In PySpark, there are multiple ways to filter data in a DataFrame. Here are some common approaches:

Using the filter() or where() methods:

Both the filter() and where() methods allow you to apply filtering operations on a DataFrame based on specified conditions.

filtered_df = df.filter(df.column1 > 10)

filtered_df = df.where(df.column1 > 10)

In the above examples, the DataFrame df is filtered to include only the rows where the value of “column1” is greater than 10. The resulting DataFrame filtered_df will contain those rows.

Using SQL-like syntax with selectExpr():

The selectExpr() method allows you to specify SQL-like expressions for filtering data in a DataFrame.

filtered_df = df.selectExpr("*").where("column1 > 10")

In this example, the DataFrame df is filtered using the SQL expression “column1 > 10”.

Using the when() and otherwise() functions:

You can use the when() and otherwise() functions in combination with the select() method to perform conditional filtering.

from pyspark.sql.functions import when

filtered_df = df.select("*").where(when(df.column1 > 10, "high").otherwise("low") == "high")

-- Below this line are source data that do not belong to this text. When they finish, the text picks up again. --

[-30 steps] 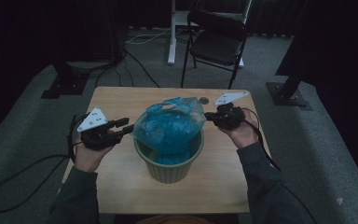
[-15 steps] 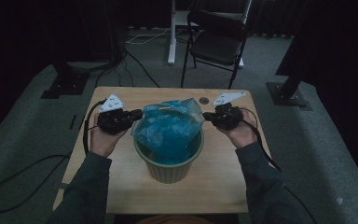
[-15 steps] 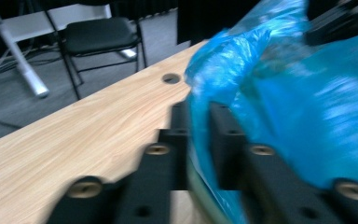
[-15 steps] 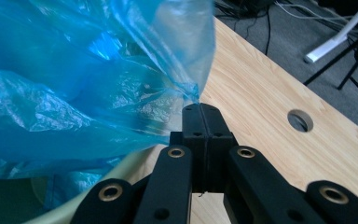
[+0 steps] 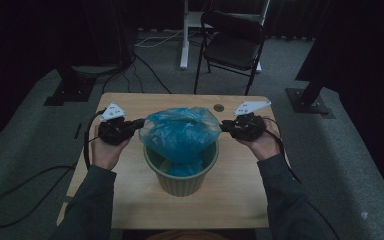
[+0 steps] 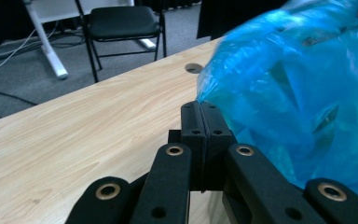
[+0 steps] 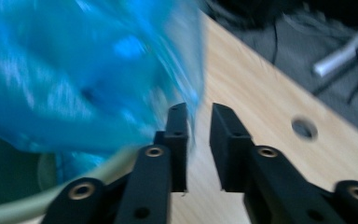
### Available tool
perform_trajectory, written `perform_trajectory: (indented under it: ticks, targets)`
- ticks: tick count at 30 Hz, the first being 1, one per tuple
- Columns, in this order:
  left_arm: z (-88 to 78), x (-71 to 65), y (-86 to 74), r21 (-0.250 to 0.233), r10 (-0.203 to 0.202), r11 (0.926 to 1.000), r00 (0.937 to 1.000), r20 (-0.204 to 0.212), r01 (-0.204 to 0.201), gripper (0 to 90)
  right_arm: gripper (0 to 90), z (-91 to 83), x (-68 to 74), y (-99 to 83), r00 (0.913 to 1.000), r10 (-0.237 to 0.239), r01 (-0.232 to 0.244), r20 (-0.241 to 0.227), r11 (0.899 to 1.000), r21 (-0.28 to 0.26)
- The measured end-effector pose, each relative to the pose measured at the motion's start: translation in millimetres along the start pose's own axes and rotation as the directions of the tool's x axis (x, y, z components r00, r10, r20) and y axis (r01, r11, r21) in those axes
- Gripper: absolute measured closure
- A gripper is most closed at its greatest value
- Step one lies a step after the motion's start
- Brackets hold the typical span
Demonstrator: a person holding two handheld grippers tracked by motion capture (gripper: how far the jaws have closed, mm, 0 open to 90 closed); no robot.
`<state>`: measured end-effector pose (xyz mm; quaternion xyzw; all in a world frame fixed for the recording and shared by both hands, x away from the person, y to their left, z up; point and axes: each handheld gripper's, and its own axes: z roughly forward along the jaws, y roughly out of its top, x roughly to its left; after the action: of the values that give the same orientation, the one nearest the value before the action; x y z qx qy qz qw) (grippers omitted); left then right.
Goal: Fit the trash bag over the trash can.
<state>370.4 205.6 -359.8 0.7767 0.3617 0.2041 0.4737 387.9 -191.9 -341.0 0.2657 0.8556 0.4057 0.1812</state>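
Since a second ago the left gripper has swung in from the table's left side to the blue bag, and its jaws have just been closing; now they stand fully together at the bag's left edge, seemingly pinching a fold of film, though the left gripper view does not show plastic between the pads. Meanwhile the right gripper has stayed at the bag's right edge, and its jaws have just been opening: a narrow gap shows, a wisp of film just beside one jaw, nothing gripped. Half of the bag sits in the green bin at mid-table, ballooning above the rim. It looks light, thin, limp and slippery, so bunched edge film gives the surest hold.
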Motion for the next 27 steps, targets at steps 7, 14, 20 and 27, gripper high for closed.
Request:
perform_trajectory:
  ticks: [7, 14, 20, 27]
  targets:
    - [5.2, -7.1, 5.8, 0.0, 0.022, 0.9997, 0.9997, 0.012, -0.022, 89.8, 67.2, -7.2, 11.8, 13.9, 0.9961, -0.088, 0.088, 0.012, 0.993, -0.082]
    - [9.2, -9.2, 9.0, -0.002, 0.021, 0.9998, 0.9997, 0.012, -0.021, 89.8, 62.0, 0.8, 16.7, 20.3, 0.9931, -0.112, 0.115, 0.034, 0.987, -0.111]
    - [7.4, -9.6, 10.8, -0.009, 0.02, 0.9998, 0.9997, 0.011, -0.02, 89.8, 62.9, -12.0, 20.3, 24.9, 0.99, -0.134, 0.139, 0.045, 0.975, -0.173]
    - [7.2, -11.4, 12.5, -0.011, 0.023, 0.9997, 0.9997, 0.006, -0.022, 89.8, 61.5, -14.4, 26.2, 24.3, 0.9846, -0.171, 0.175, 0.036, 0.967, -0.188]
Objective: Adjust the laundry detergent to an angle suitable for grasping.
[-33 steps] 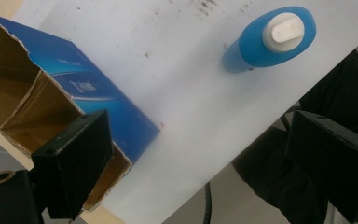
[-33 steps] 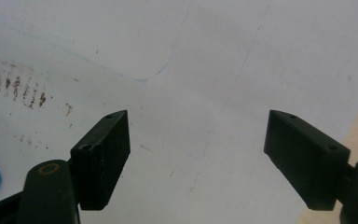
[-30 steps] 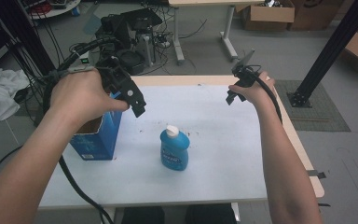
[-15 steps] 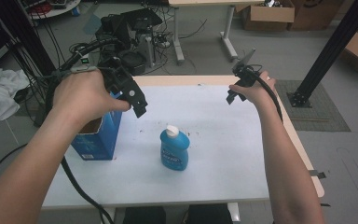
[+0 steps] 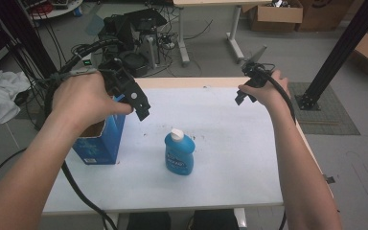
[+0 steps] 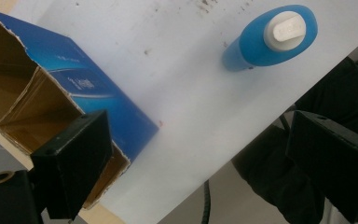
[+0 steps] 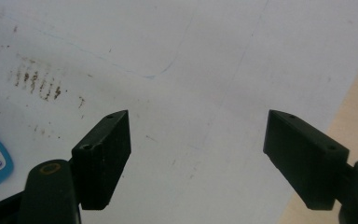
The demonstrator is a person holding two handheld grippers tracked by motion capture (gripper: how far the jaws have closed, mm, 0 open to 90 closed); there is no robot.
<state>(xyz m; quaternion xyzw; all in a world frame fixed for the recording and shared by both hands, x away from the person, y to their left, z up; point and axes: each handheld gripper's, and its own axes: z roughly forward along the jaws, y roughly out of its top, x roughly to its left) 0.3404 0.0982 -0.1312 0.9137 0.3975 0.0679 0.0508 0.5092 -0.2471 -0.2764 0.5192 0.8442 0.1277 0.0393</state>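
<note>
Bottle [image 5: 178, 154] — blue, with a white flip cap — stands upright near the centre of the high view on the white desk [image 5: 230, 158], untouched by either gripper. To its left in that frame sits the open blue carton [image 5: 99, 139], top flaps torn away, its cardboard compartments showing bare in the left gripper view.

The left gripper [image 5: 136, 103] hovers over the carton's right edge in the high view, jaws released and spread wide with nothing between them; its own camera looks down on the bottle cap [image 6: 286, 29] in the upper right of the frame and the carton [image 6: 51, 102] at the left. The right gripper [image 5: 245, 91] hangs near the upper right of the desk, well apart from the bottle, jaws likewise spread over bare, scuffed desk surface [image 7: 191, 70]; a sliver of the bottle's label peeks in at the lower left edge of its view.

Judging by this layout, the work looks barely begun — no grasp made and the bottle not lifted. Likely left: close on the bottle, carry it across, and lower it into a compartment.
</note>
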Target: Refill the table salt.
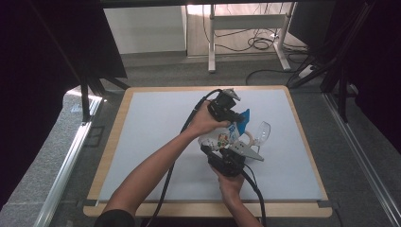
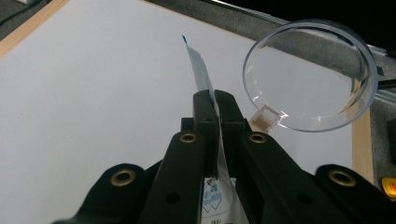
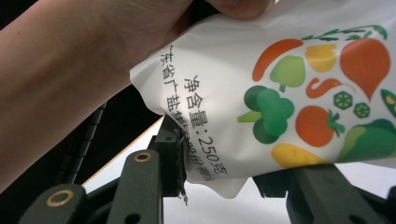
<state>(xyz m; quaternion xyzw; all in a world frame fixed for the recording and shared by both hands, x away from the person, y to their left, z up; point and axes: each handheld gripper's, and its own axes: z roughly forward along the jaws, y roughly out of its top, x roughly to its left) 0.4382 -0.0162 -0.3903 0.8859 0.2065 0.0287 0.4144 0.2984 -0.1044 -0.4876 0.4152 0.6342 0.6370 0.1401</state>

Here, the when() function checks if “column1” is greater than 10, and the otherwise() function sets the value as “high” if the condition is true. The resulting DataFrame filtered_df will contain only the rows where “column1” is greater than 10.

Using column expressions with functions:

PySpark provides a wide range of built-in functions that you can use to filter data based on specific conditions.

from pyspark.sql.functions import col

filtered_df = df.filter(col("column1").contains("abc"))

In this example, the DataFrame df is filtered to include only the rows where “column1” contains the substring “abc”. The col() function is used to reference the column within the filtering condition.

These are some of the ways to filter data in PySpark. You can choose the approach that best suits your requirements, whether it’s using the filter() or where() methods, SQL-like expressions, conditional functions, or column expressions with built-in functions. Filtering allows you to extract specific subsets of data from a DataFrame based on your analysis or processing needs.